Public methods should have a Javadoc-style specification. A good specification:

  • Documents every parameter (@param) and the return value (@return), including nullability where relevant.
  • States preconditions (@requires) and any exceptions thrown (@throws).
  • For mutators, names the objects that may be modified (@modifies) and describes the change in terms of the abstract state (@effects).

Private methods do not need specifications, though you may find it useful to document them anyway. Also, test methods do not need specs.

Abstraction function and representation invariant

Implementations of an abstract data type should document, as comments in the source:

  • The abstraction function (AF), describing how to interpret the concrete fields as a value of the abstract state.
  • The representation invariant (RI), describing the conditions on the concrete fields that must hold whenever the object is at rest (i.e., outside a method call).

checkRep()

Define a private checkRep() method that throws an exception if the RI does not hold and does nothing otherwise. Then call it from your code:

  • At the end of the constructor.
  • At the beginning and end of every mutator method.
  • At the beginning of every observer method.

Calling checkRep() at the end of the constructor and the end of every mutator helps catch situations where the code incorrectly leaves the object in an invalid state.

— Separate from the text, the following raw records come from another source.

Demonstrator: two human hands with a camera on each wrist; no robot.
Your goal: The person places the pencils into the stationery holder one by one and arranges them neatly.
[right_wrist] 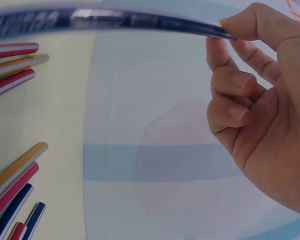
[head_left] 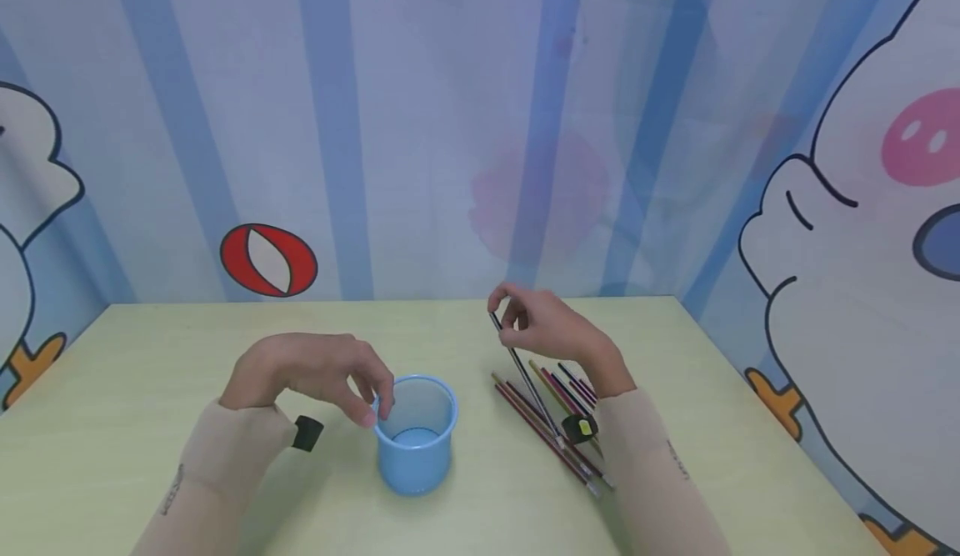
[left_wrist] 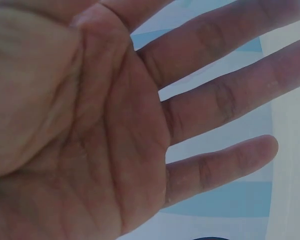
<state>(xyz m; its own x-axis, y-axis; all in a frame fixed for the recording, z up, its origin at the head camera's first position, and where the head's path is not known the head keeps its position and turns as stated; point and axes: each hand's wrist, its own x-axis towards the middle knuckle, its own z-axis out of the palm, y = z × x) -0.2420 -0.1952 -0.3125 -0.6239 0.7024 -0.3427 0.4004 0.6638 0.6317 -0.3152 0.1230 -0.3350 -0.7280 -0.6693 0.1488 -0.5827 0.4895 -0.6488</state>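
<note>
In the head view my left hand [head_left: 322, 373] is at the left rim of a light blue plastic cup [head_left: 416, 464], which stands upright on the table. Its thumb lies outside the rim with a fingertip just inside, pinching the edge. The left wrist view shows the palm [left_wrist: 114, 125] with three fingers nearly straight; the cup is out of that view. My right hand [head_left: 551, 327] pinches one end of a dark blue striped pencil [head_left: 528, 377] between thumb and forefinger. This pencil [right_wrist: 114, 19] slants down, its lower end overlapping the loose pencils [head_left: 540, 427].
Several red, yellow and dark blue striped pencils [right_wrist: 14, 185] lie in two loose groups under and beside the right wrist. The pale yellow table [head_left: 187, 348] ends at a blue striped cloth backdrop [head_left: 420, 122] printed with cartoon figures.
</note>
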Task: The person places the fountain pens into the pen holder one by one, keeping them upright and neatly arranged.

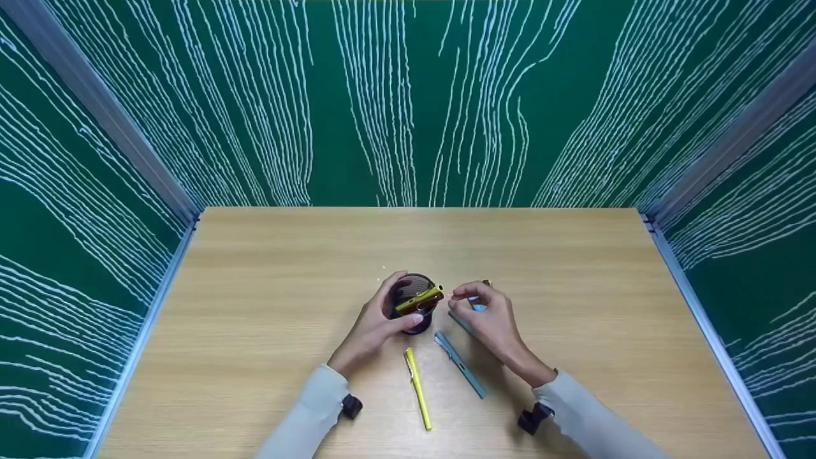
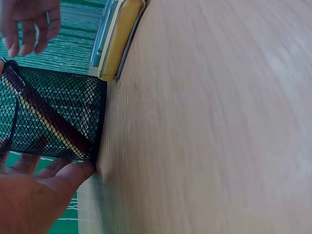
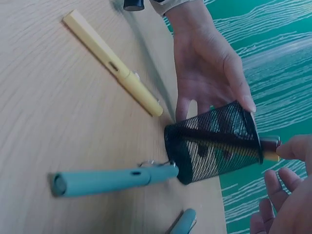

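Note:
My left hand (image 1: 376, 322) grips a black mesh pen cup (image 3: 214, 146) round its side. Inside it lean a yellow pen (image 1: 417, 299) and a dark red pen (image 2: 53, 114), their ends past the rim. My right hand (image 1: 488, 315) is just right of the cup's mouth, fingers loosely bent, thumb near the pen ends in the right wrist view. It looks free of any pen. In front of the cup lie a yellow pen (image 1: 417, 389) and a teal pen (image 1: 460, 364). Another teal pen (image 1: 460, 323) and a blue pen (image 1: 476, 304) are partly hidden by my right hand.
The wooden table (image 1: 268, 274) is bounded by green panels (image 1: 440, 102) with wavy white lines at the back and both sides. Beyond my right hand, a small orange-brown end (image 1: 487, 282) shows. A black wrist device (image 1: 535, 417) sits at my right sleeve.

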The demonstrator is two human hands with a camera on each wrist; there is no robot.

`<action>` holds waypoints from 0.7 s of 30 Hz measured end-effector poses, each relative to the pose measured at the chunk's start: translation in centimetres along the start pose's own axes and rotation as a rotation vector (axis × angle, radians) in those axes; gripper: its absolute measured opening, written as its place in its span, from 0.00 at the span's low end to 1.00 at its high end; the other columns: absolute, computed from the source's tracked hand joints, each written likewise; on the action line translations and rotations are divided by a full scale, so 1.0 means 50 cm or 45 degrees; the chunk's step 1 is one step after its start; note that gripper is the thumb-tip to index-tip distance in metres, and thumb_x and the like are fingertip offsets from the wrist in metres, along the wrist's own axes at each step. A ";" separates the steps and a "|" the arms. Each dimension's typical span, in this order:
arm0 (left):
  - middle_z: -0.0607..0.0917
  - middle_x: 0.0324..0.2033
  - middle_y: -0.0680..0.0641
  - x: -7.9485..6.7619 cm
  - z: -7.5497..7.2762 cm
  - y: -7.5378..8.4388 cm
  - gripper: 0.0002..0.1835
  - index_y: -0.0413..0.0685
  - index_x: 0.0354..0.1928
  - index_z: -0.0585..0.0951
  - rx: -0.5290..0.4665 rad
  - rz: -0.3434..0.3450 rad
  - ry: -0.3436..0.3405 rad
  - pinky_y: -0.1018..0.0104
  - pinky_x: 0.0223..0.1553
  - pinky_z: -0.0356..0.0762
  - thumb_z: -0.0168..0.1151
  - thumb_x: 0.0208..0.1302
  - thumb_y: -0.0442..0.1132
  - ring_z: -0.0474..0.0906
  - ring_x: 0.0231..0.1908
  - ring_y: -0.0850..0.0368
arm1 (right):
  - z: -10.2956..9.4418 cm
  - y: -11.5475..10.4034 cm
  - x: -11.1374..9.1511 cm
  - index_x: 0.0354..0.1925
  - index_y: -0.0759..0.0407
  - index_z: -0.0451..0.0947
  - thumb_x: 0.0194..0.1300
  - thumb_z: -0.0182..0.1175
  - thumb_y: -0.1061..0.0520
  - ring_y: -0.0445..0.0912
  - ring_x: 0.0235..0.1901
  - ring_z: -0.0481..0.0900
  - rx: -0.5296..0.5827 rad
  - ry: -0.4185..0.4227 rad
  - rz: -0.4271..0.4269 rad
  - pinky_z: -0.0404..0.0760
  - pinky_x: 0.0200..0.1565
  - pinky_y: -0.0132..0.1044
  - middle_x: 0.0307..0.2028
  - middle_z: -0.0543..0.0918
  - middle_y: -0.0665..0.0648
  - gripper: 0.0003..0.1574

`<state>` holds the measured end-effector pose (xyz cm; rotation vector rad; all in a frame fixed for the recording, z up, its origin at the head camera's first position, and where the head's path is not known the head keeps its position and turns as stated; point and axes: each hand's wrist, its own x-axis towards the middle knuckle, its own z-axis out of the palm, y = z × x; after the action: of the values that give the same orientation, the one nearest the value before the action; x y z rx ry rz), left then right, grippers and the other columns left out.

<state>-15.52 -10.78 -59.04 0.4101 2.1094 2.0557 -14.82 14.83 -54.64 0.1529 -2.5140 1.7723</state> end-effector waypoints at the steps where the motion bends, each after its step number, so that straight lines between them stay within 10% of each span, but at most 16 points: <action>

Calling checkRep() at the beginning of a method helps catch representation exposure: if an external caller has reached into your object and broken its invariant, you'll find out the next time you touch the object instead of debugging a mysterious failure later.

Defensive programming

  • Check preconditions when it's cheap. O(1) precondition checks (null, empty, basic type or range constraints) should be performed defensively and signalled with IllegalArgumentException or similar. Skipping these checks turns precondition violations into silent corruption.
    • If something is truly a precondition, then the method specification should not promise to throw the exception.
  • Don't add expensive checks just to be defensive. If a precondition costs O(n) to verify and the method is otherwise O(1), don't check it, since that would change the asymptotic cost of the method. (If the method is already O(n), then it's fine to do the O(n) check as well.)
  • Don't expose your representation. Constructors that take mutable collections should copy them; observers that return mutable collections should return a copy or an unmodifiable view. A client who can mutate your fields can break your RI without you noticing.

In short

A 331 implementation of an ADT should:

  1. Have a Javadoc spec on every public method.
  2. Document its AF and RI.
  3. Define checkRep() and call it at the start and end of mutators, and at the start of observers.
  4. Defensively check cheap preconditions.
  5. Not expose its internal representation to clients.